Here, the circuit part 14 may be provided with a separate protective element for bypassing the static electricity to the ground. As a result, the electric shock protection device 120 may protect the internal circuit of the rear end thereof by passing static electricity without being broken down by the static electricity flowing through the conductive connection part 110 from the conductor 12.

In addition, as illustrated in FIG. 12, when a communication signal is input from the conductor 12 through the conductive connection part 110 to the electric shock protection device 120, the electric shock protection device 120 functions as a capacitor. That is, the electric shock protection device 120 may maintain the electric shock protection part as open state so as to shut off the conductor 12 and the circuit part 14, but the internal capacitor layer thereof may pass the incoming communication signal. As described above, the capacitor layer of the electric shock protection device 120 may provide an inflow route for the communication signal.

Here, a capacitance of the capacitor layer is preferably set so as to allow the communication signal of a main wireless communication band to pass without attenuation. As illustrated in FIGS. 13 and 14. According to the result of simulation the pass frequency band based on capacitances, a communication signal is transmitted with substantially no loss in the mobile wireless communication frequency band (700 MHz to 2.6 GHz) for a capacitance of 5 pF or more, resulting in an electrically short circuit phenomenon.

However, as illustrated in FIG. 14, looking at the subtle effects, it can be confirmed that the reception sensitivity is hardly affected by the communication at a capacitance of about 30 pF or more, thereby the capacitance of the capacitor layer in the mobile wireless communication frequency band preferably uses a high capacitance of 30 pF or more.

As a result, the electric shock protection device 120 may pass the communication signal flowing through the conductive connection part 110 from the conductor 12 by the high capacitance of the capacitor layer, without attenuation.

As illustrated in FIGS. 2, 3, 5, and 6, the circuit board 130 is provided with pads 131a to 131c. 133 and 134 and wirings 132 such that the conductive connection part 110 and the electric shock protection device 120 are electrically connected in series. Here, the pads 131a to 131c for the conductive connection part 110 and the pads 133 and 134 for the electric shock protection device 120 may be provided so that the conductive connection part 110 and the electric shock protection device 120 are double stacked.
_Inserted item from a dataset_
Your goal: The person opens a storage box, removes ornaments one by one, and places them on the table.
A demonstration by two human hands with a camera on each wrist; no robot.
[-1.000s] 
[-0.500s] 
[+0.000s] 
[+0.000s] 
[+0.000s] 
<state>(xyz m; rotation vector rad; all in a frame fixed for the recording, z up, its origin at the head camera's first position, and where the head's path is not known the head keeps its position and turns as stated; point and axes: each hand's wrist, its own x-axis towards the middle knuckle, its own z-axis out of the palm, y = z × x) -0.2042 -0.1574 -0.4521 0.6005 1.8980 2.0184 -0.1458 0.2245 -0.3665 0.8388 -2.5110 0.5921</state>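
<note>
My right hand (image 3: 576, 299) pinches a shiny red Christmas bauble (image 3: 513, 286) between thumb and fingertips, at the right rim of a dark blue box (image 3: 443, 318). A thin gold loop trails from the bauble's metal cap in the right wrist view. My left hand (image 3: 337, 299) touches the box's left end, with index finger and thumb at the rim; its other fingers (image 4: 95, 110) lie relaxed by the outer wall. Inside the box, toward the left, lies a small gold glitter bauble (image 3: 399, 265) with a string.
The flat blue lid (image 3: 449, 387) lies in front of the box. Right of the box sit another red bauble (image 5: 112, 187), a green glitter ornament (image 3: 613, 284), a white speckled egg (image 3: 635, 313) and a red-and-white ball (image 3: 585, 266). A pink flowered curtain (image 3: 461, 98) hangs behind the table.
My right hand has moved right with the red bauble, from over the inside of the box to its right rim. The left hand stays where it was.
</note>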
That is, the circuit board 130 is provided with pads 131a to 131c corresponding to the shape of the lower surface 114 of the conductive connection part 110 for mounting the conductive connection part 110, and pads 133 and 134 corresponding to the shape of an external electrode of the electric shock protection device 120 for mounting the electric shock protection device 120.

In the case, when the conductive connection part 110 and the electric shock protection device 120 are separately disposed on the circuit board 130, that is, in FIGS. 2 and 3, a wiring 132 for connecting the conductive connection part 110 and the electric shock protection device 120 in series may be provided between the pads 131a and 131b for the conductive connection part and the pad 133 for the electric shock protection device.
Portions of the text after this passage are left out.